To qualify for benefits under the Social Security Act, Plaintiff must establish she is unable to engage in substantial gainful activity due to a medically determinable physical or mental impairment that has lasted or can be expected to last for a continuous period of not less than 12 months. 42 U.S.C. § 1382c(a)(3)(A). An individual shall be considered to have a disability only if:

his physical or mental impairment or impairments are of such severity that he is not only unable to do his previous work, but cannot, considering his age, education, and work experience, engage in any other kind of substantial gainful work which exists in the national economy, regardless of whether such work exists in the immediate area in which he lives, or whether a specific job vacancy exists for him, or whether he would be hired if he applied for work.
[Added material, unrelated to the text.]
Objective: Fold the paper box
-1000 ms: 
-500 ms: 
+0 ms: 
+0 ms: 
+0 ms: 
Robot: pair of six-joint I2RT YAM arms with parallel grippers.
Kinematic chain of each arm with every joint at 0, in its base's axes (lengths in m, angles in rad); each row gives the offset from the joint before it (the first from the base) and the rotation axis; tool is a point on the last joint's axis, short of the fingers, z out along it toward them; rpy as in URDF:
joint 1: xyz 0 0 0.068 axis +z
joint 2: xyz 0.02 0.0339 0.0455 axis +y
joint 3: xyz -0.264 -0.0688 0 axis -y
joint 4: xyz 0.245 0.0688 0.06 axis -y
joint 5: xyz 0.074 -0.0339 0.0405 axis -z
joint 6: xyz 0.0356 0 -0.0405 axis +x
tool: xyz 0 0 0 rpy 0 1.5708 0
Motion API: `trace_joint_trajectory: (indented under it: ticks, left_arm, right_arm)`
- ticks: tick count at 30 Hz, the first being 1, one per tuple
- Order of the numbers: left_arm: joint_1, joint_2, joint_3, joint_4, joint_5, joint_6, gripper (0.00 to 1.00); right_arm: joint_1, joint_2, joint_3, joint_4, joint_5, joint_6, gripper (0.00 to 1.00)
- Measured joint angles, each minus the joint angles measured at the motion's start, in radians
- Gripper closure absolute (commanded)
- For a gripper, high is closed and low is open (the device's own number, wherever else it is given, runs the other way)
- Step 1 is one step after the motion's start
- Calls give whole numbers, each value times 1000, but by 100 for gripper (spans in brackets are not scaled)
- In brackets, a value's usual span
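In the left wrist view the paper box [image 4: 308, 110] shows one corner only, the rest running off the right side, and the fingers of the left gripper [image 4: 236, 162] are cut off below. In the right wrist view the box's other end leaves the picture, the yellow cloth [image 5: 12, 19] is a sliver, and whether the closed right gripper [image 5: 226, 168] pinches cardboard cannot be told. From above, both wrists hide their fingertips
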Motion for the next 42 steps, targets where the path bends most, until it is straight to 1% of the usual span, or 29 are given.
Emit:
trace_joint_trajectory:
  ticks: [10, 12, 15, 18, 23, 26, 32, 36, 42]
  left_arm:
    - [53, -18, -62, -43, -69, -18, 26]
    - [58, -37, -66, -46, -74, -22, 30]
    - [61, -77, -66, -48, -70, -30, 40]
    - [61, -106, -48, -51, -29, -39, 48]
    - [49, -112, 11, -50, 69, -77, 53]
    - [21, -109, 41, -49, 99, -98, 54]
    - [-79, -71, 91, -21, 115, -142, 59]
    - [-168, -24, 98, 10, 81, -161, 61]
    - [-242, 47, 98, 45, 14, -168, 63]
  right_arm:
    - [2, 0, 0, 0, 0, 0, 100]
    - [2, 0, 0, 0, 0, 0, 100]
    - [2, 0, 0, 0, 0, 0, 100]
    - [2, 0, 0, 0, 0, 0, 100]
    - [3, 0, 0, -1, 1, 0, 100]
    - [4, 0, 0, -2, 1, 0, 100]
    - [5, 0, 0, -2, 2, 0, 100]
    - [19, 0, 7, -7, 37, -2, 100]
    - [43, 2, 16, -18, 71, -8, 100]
42 U.S.C. § 1382c(a)(3)(B). The burden of proof is on a claimant to establish disability. Terry v. Sullivan, 903 F.2d 1273, 1275 (9th Cir. 1990). If a claimant establishes a prima facie case of disability, the burden shifts to the Commissioner to prove the claimant is able to engage in other substantial gainful employment. Maounis v. Heckler, 738 F.2d 1032, 1034 (9th Cir. 1984).

ADMINISTRATIVE DETERMINATION

To achieve uniform decisions, the Commissioner established a sequential five-step process for evaluating a claimant's alleged disability. 20 C.F.R. §§ 404.1520, 416.920(a)-(f). The process requires the ALJ to determine whether Plaintiff (1) engaged in substantial gainful activity during the period of alleged disability, (2) had medically determinable severe impairments (3) that met or equaled one of the listed impairments set forth in 20 C.F.R. § 404, Subpart P, Appendix 1; and whether Plaintiff (4) had the residual functional capacity to perform to past relevant work or (5) the ability to perform other work existing in significant numbers at the state and national level. Id. The ALJ must consider testimonial and objective medical evidence. 20 C.F.R. §§ 404.1527, 416.927.
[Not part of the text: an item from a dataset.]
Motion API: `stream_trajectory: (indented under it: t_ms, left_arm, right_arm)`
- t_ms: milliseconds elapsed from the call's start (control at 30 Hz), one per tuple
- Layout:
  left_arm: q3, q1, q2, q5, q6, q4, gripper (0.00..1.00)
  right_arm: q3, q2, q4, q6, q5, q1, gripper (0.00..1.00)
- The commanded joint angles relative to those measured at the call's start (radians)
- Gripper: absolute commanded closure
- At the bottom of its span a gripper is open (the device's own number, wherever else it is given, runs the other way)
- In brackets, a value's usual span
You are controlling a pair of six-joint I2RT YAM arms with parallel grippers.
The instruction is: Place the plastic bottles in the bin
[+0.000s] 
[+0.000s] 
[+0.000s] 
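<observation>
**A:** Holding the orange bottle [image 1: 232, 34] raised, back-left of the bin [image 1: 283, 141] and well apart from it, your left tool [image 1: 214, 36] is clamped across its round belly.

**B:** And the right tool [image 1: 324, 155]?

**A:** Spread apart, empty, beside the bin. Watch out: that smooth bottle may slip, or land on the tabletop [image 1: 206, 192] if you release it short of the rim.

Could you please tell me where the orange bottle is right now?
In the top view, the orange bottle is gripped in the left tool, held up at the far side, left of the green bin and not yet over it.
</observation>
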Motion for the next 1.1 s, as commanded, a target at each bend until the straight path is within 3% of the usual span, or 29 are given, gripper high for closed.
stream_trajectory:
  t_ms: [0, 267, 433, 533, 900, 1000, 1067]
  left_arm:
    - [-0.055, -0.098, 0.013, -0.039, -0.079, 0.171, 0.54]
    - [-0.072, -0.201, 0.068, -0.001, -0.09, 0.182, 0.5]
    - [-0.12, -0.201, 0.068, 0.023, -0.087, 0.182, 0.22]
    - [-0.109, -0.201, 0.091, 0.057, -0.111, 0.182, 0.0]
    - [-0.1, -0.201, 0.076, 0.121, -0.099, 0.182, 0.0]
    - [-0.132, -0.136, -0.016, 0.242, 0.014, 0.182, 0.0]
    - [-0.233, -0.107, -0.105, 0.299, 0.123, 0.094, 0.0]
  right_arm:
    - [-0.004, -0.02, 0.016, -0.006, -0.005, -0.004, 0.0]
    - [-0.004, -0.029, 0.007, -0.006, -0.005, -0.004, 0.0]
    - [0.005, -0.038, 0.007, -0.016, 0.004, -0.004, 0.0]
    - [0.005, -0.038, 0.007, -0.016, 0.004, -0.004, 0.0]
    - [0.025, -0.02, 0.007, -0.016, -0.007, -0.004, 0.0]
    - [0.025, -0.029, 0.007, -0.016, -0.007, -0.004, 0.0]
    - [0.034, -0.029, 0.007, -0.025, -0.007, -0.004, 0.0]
A. Relevant Medical Evidence

On December 5, 2013, Plaintiff went to the emergency room at Community Medical Centers (CMC), reporting "viral like symptoms for several days including dizziness, weakness, fever, chills, cough, joint pain, body pain, [and] headache." (Doc. 10-9 at 60) Plaintiff also described having chest pains when she coughed and shortness of breath with exertion for approximately one month. (Id.) Plaintiff was admitted to the hospital, and the cardiology department was consulted. (Id. at 61) On December 9, Dr. Candice Yuvienco examined noted Plaintiff had a "large pericardial effusion, polyarthralgias, anemia, lymphopenia, +ANA, hypocomplementia, [and] elevated inflammatory markers," which were all "consistent with a clinical diagnosis" of systemic lupus erythematous ("SLE"). (Id. at 82) Plaintiff was diagnosed with SLE and pericarditis and discharged from the hospital on December 11. (Id. at 83)
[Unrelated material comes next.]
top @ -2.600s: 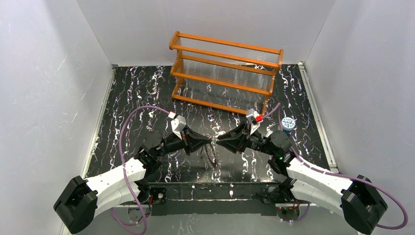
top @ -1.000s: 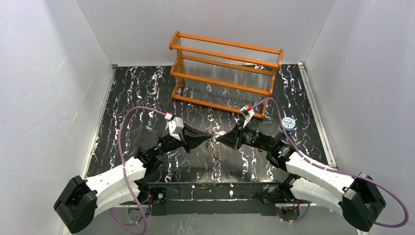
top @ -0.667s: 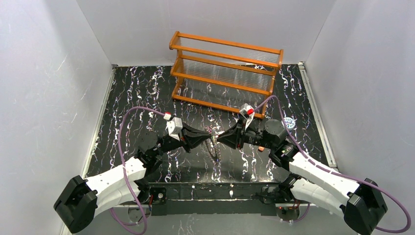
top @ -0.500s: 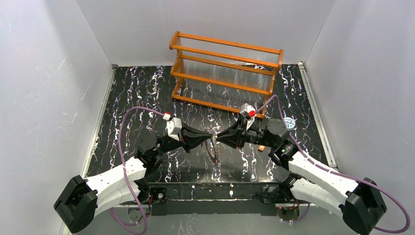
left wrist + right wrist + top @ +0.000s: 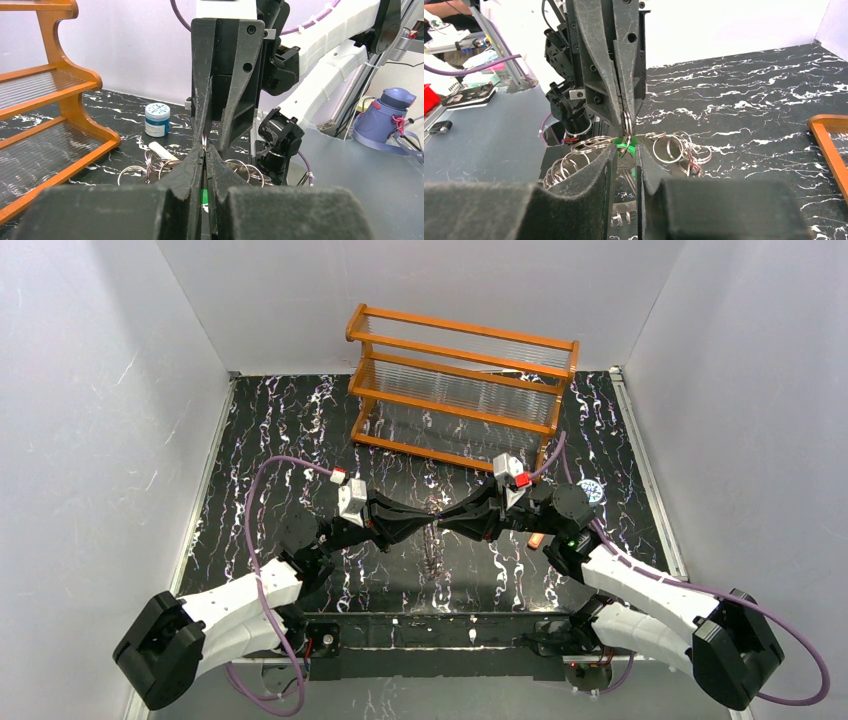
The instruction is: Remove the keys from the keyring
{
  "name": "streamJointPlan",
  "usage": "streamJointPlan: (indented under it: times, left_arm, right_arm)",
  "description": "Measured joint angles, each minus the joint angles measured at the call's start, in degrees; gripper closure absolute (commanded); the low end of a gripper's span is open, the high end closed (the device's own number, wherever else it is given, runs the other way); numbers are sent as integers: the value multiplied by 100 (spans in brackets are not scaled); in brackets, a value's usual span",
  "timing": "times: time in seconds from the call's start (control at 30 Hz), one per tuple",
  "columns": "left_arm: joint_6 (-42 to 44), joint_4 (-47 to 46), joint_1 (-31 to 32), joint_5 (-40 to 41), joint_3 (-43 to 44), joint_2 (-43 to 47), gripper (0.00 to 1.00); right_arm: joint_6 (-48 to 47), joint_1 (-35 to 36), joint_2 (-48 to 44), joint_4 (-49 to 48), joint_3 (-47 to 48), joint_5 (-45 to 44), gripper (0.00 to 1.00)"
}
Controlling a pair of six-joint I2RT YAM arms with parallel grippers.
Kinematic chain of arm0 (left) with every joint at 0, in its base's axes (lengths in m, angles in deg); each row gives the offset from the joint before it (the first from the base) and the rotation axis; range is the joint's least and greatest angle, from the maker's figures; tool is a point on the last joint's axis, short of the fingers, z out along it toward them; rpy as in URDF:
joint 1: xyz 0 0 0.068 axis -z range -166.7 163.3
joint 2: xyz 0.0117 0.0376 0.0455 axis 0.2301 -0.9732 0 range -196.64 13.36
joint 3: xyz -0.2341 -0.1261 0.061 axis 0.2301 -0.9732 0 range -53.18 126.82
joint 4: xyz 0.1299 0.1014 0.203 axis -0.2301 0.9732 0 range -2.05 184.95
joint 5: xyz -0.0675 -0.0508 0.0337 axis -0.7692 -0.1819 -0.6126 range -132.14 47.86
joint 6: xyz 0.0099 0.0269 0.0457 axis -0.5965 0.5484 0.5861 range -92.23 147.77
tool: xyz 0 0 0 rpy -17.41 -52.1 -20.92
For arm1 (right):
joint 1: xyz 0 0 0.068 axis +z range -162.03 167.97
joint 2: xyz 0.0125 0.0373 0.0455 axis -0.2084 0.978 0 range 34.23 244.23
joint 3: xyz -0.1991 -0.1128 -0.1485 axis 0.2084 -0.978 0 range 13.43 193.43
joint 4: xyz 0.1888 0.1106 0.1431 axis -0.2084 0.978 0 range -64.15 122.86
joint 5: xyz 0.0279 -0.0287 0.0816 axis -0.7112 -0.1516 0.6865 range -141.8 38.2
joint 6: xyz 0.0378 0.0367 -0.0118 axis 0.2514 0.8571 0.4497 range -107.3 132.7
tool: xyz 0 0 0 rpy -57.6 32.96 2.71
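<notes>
From above, the two arms meet tip to tip over the middle of the dark marbled surface (image 5: 300, 430), in front of the wooden rack (image 5: 460, 390). The left gripper (image 5: 422, 523) and the right gripper (image 5: 447, 522) point at each other, almost touching. The keyring (image 5: 432, 548), a bunch of linked metal rings, hangs just below the spot where they meet. Its lower end is near the surface; whether it touches cannot be told from here.

In the left wrist view, the left gripper's fingers (image 5: 192, 167) are clenched together, and a thin wire ring sticks out of their tips. The right gripper comes down from the top of the picture, its tips at that same ring. A sliver of the green key (image 5: 204, 195) shows low in the slit between the left fingers. Loose loops of the keyring spread out to either side behind the tips. A blue-white jar (image 5: 157, 119) stands farther back on the surface.

In the right wrist view, the left gripper pinches one small ring of the keyring at its very tip. The head of the green key hangs directly under that ring, in the narrow gap between the right gripper's fingers (image 5: 605, 165). Those jaws are slightly apart, and it cannot be told whether their pads press on the key. More rings fan out left and right of the gap.
</notes>
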Motion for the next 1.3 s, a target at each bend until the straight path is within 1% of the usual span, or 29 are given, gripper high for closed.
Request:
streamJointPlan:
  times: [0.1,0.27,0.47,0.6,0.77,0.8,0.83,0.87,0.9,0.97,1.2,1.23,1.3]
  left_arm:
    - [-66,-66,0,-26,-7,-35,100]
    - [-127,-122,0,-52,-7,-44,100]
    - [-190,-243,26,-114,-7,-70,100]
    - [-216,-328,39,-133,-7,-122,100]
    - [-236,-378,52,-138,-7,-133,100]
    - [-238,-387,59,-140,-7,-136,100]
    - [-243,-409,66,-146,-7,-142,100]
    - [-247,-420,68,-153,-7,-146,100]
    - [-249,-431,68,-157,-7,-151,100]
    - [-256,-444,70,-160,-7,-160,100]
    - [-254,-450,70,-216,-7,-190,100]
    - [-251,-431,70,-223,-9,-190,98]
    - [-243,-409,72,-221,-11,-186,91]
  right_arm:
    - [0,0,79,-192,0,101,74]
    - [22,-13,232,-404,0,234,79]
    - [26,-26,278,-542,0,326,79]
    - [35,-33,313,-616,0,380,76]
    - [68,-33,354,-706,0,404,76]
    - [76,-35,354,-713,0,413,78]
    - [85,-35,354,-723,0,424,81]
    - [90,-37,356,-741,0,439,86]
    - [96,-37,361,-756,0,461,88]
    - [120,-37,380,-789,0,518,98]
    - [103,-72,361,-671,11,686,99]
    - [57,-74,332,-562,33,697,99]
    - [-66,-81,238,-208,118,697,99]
In May 2014, Plaintiff reported she was having "wrist pain when lifting heavy objects and morning stiffness that lasts [about] 15 minutes." (Doc. 10-10 at 43) Dr. Raman Mattu found "no erythema, warmth, or swelling" in Plaintiff's wrists. (Id. at 45) In addition, Dr. Mattu opined Plaintiff's range of motion, sensation, and strength were "intact." (Id.) He opined Plaintiff's wrist pain was "likely a manifestation of SLE." (Id. at 47) In addition, he noted Plaintiff was scheduled for an appointment with a rheumatologist in August 2014, related to her SLE. (Id.)

Dr. Jennifer Hoang examined Plaintiff at Community Medical Centers "for a follow-up for her SLE" on August 4, 2014. (Doc. 10-11 at 4) Plaintiff again reported "joint pain and stiffness in the morning." (Id.) Dr. Hoang determined Plaintiff showed tenderness to palpation in both hands, and found mild deformities in her fingers bilaterally. (Id. at 5) Dr. Hoang indicated she would reduce Plaintiff's prescription for Prednisone from 15mg to 10mg daily but increased the prescription of Plaquaneil 200mg from once daily to twice daily. (Id.)

Dr. Samuel Rush performed a consultative examination on September 4, 2014. (Doc. 10-11 at 24) Dr. Rush noted that he reviewed medical records that "include[d] hospital reports mentioning lupus and pericardial and plural effusions as well as a possible adrenal mass." (Id. at 25) Dr. Rush found Plaintiff's "[h]andgrip strength was slightly weak," at 10 pounds with the right hand and 5 pounds with the left, and her finger squeezing strength was "4/5 on the right and left." (Id. at 25, 27) He determined Plaintiff had a normal range of motion in her wrists and hands, and she was "able to extend the hand and ... oppose the thumb to each finger." (Id. at 26) Dr. Rush observed that Plaintiff could "make a fist without difficulty." (Id.) Dr. Rush concluded Plaintiff was able to lift and carry "20 pounds occasionally and 10 pounds frequently;" sit, stand, and walk without restriction; and perform postural activities on an occasional basis. (Id. at 27-28) In addition, Dr. Rush opined that Plaintiff's "hands [were] slightly weak," but she could "do simple grasping, pushing and pulling as well as some gross manipulation of both hands." (Id. at 28)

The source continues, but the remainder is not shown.